Es importante aclarar que esta historia se escribe tanto a partir de lo que Iara rescata como de lo que desecha. Tira el lastre para navegar, voy tras ella juntando los descartes, convirtiéndolos en materia de mi construcción, esta que les presento. Ella es la protagonista y yo su sombra. Ella se empantana en un mar solidificado por la resaca, debo yo dragarlo para que siga avanzando hacia su futuro.



Un asiento demasiado confortable


Fue durante la fase final de la Mujer-Planta que conocí a mi amante Seguro, por una particular conjunción del azar y la voluntad –como suceden todas las cosas, bah–. Planta había estado desde siempre en mi vida, pero no para siempre –según fue demostrado en aquellos días–.


Yo tenía treinta y pocos años, vivía sola en un monoambiente, trabajaba como administrativa en una empresa de venta y reparación de computadoras, estudiaba sociología en la universidad e iba a clase de noche.
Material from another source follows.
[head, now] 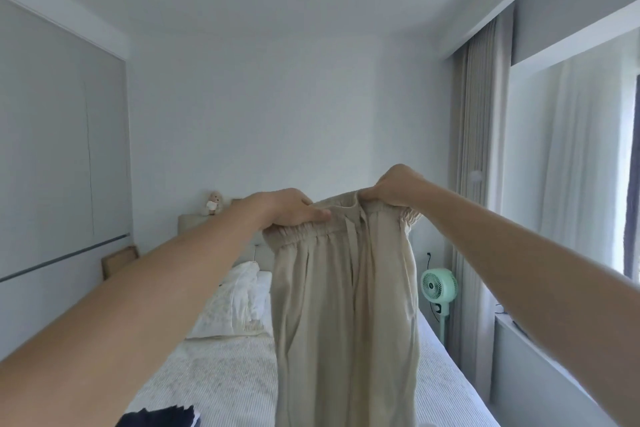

Mi casa, la oficina y la facultad quedaban dentro de un radio de diez cuadras, en la zona del Cordón. También Planta empezó a residir en ese sector de Montevideo y al que habría de convertirse en algo así como mi amante lo encontraba en el mismo barrio.


No mucho más lejos del Cordón llegaba mi universo. Sin pareja, con unas pocas amigas, Planta era mi único familiar directo y yo la única responsable de lo que quedaba de ella. Debí hacerme cargo también de su casa, mi hogar infantil. Pero esta no se situaba dentro de "La zona de confort".

* * *

En la empresa tenía una compañera llamada Evelyn que estudiaba ingeniería de sistemas. Apenas egresada se fue a vivir a Canadá. Le hicimos una despedida en el bar frente al Mides. Ella no estaba acostumbrada al alcohol y después de un par de birras se puso sentimental. Nos cruzamos en el baño y me dijo: "Leila, a la vuelta de la empresa, por Constituyente, hay una casa de fotografía. El dueño le chupa la concha a la mujer que se preste, allí mismo, en la trastienda. No te fíes por la pinta, vale la pena que pruebes. Te lo digo porque yo ya no lo voy a aprovechar…" No dijo más, casi se pone a llorar. Tampoco hice yo el menor comentario, quedé paralizada. Evelyn debió haberme visto cara de necesidad. De hecho yo había perdido la cuenta del tiempo que llevaba sin siquiera echarme un polvo a las apuradas.